Los Angeles has long has a fondness for Hawaiian music and style and Hollywood films did much to romanticize the islands as a tropical paradise prior to World War II.
Pan-American’s Martin M-130, “China Clipper” conjured up images of romantic eastern ports and swaying palms under balmy tropical skies, which the airline capitalized on in its advertising. On April 28 1937 the China Clipper made history by completing the first transpacific flight by a commercial passenger airliner, landing at Hong Kong after having departed San Francisco on April 21st carrying 7 ticketed passengers. Honolulu was it first stop.

Honolulu native Sol Hoopii, virtuoso of the lap steel guitar, made Los Angeles his adopted home and was performing live with his trio at local venues and radio station KHJ by 1924. In 1938, he joined Aimee Semple McPherson’s ministry and devoted his career to writing and performing songs for her tours.
Owens met Bing Crosby when both were performing at the Lafayette in 1926. Two of the songs crooned by Crosby in the 1937 film Waikiki Wedding, “Blue Hawaii” and “Sweet Leilani,” became standards.
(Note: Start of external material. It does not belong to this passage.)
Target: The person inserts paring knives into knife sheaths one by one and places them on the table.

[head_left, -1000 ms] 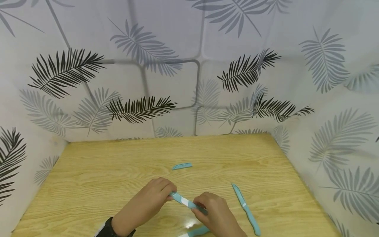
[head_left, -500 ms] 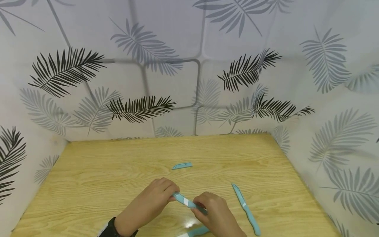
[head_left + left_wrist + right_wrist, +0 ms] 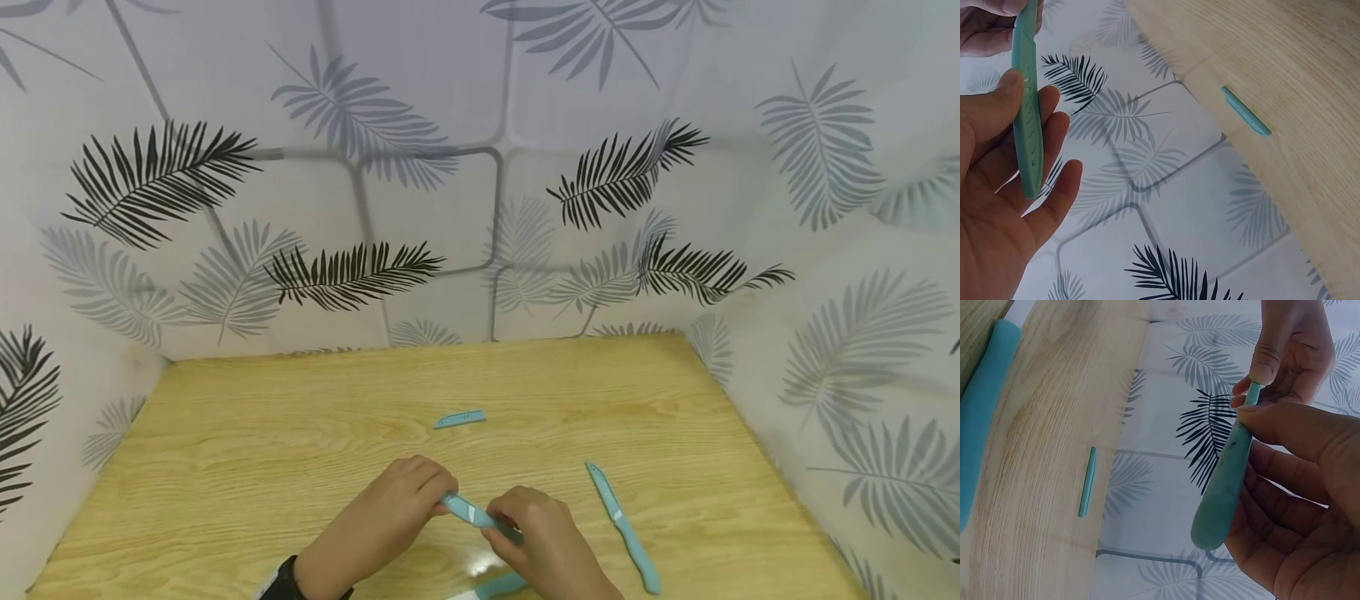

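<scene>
Above the front of the wooden table, both hands hold one small teal paring knife (image 3: 1222, 494). My right hand (image 3: 546, 533) grips its handle, thumb on top, as the right wrist view shows. My left hand (image 3: 401, 504) pinches the teal blade sheath (image 3: 1030, 125) between thumb and fingers. A short strip of white blade (image 3: 472, 513) shows between sheath and handle in the head view. Beneath the right hand lies another teal knife (image 3: 501, 585) with a bare white blade, partly hidden and cut off by the frame.
A loose teal sheath (image 3: 460, 419) lies on the table (image 3: 300, 417) beyond the hands. To the right rests a sheathed teal knife (image 3: 624, 527), slanting. A leaf-patterned curtain (image 3: 420, 208) borders the table at the back and sides.
My left hand has moved slightly right, toward the right hand, with the sheath. The visible strip of white blade is shorter. My right hand stays nearly still.
</scene>
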Tool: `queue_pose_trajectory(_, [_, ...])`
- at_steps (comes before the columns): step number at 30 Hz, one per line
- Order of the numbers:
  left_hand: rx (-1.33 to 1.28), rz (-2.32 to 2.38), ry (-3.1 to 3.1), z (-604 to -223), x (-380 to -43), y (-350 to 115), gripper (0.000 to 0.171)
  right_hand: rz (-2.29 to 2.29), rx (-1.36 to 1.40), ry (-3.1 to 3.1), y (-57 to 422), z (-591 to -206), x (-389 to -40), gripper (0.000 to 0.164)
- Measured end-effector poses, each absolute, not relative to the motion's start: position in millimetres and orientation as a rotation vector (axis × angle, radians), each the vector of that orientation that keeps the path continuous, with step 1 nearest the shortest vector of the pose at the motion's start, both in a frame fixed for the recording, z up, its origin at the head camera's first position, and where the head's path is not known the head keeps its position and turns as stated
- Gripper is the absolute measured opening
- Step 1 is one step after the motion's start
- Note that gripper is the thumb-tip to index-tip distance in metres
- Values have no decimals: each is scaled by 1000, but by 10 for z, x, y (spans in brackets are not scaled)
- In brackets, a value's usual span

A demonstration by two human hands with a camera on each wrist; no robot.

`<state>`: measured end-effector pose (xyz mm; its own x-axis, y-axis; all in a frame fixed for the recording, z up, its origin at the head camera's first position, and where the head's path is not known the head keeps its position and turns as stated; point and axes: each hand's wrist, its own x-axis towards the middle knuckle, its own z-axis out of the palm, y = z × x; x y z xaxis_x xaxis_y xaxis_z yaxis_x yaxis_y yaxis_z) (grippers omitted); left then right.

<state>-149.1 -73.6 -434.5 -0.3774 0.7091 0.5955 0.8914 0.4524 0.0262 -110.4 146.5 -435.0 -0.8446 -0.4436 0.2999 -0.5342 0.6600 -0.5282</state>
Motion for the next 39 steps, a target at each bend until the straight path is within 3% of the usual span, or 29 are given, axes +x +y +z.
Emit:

The latter won an Academy Award for best song that year and became Bing’s first gold record. Harry Owens, who wrote “Sweet Leilani” for his young daughter in 1934, would perform the song with his band in the 1938 film Coconut Grove.
Hollywood loved a Hawaiian/Pacific Island settings; if nothing else it was a way to get the leading lady into a grass skirt. With the talkie era, they could also capitalize on the popularity of Hawaiian music and dance.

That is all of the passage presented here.